Paul L. Maier lived in the state of Michigan. Paul L. Maier was born in 1662 and died in 1752.
Reviews - What do customers think about More Than a Skeleton: It Was One Man Against the World?
Great Book Jun 9, 2008
What a great book. It keeps you guessing right up to the end. Good, clean reading.
Cheesy Christian fiction (Don't tell anyone I stayed up half the night to finish it...) Apr 12, 2008
This is the type of book that I am sheepish about admitting I liked. I have read three of Maier's novels, starting with Flames of Rome, then The Skeleton in God's Closet, and finally this one, and I feel as though they became progressively sillier. However, if people can become agog for "religiously" themed pulp fiction like The Da Vinci Code with a straight face, then I guess it's okay to stay up late finishing a Christian thriller like this one.

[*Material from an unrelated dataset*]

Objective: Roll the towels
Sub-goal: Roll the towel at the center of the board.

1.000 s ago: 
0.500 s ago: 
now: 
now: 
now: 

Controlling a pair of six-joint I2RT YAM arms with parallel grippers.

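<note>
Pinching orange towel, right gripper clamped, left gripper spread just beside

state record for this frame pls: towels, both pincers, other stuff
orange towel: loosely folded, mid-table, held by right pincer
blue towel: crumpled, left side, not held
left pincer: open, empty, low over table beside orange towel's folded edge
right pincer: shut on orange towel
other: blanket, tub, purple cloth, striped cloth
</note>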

The hero, Jonathon Weber, must once again save Christendom from threat, this time in the form of a charismatic man claiming to be Jesus Christ back on earth for an "intermediate coming." The final showdown takes place before the eyes of the world at an ecumenical "Vatican III." (Even Lutherans aren't immune to the mystique of Rome.)
The characters are underdeveloped, the dialogue is blush-inducingly cheesy, and the (very veiled, no threat to your modesty) sex scenes are hilariously corny (although I may be thinking more of The Skeleton in God's Closet here.) However, I appreciate the author's solid Christian background and his response to both anti-Church conspiracy-mongering and simple-minded End Times theology. This is not high literature, but if you are looking for a fun adventure story that isn't offensive to your faith, Paul Maier is your man.
An Enjoyable and Fast Read... Dec 27, 2007
Having read and enjoyed two novels by Paul Maier, I looked forward to reading "More than a Skeleton." The book certainly didn't disappoint. The novel is a quick read as it isn't as technical as the book that preceeded it. Once again, some pretty well written satire comes into play (especially when a fictional televangelist "prophet" sues the main character). I agree with another reviewer that the scenario presented in this book is even more far fetched than that in "A Skeleton in God's Closet." However, this dosen't detract from the novel's enjoyability. Maier is able to keep the reader wandering whether Ben-Yosef is really the returned Christ or a diabolical imposter.
Not as good as its predecessor, but a good read nonetheless. May 5, 2007
I'll start off by saying that More Than a Skeleton is not as good as book it is a follow up to, A Skeleton in God's Closet. I gave the latter five stars, while I give this book four stars. Having said that, this is still a good read and if you read and liked the first book, then you should by all means pick this one up too.
The plot descriptions here are pretty accurate, so I'll skip that. I will say that the reason why this book isn't quite as good is that it seemed to me to drag along in a few spots and I sort of wanted it to pick up. I'd describe the first book's pace as 100 mph without stopping at all to let you catch your breath, while I'd describe this book's pace as about 85 mph, but it was still a fun read.
If you've already read the first book (or the author's other works) then you know that one of the great aspects about Maier's writing is that he avoids the pitfalls of so many other authors of the religious (read Christian) mystery genre by not siding with either extreme: he's not too preachy about the greatness of religion, nor does he bash and attempt to discredit everything about religion.
Bottom line is that this book is great history and an interesting story, and if you liked the first book, then you will definitely devour this one too.
Awesome Apr 4, 2007
Maier has such knowledge of Bible history & archeology. His stories are intriguing & fasinating. They keep you wanting more.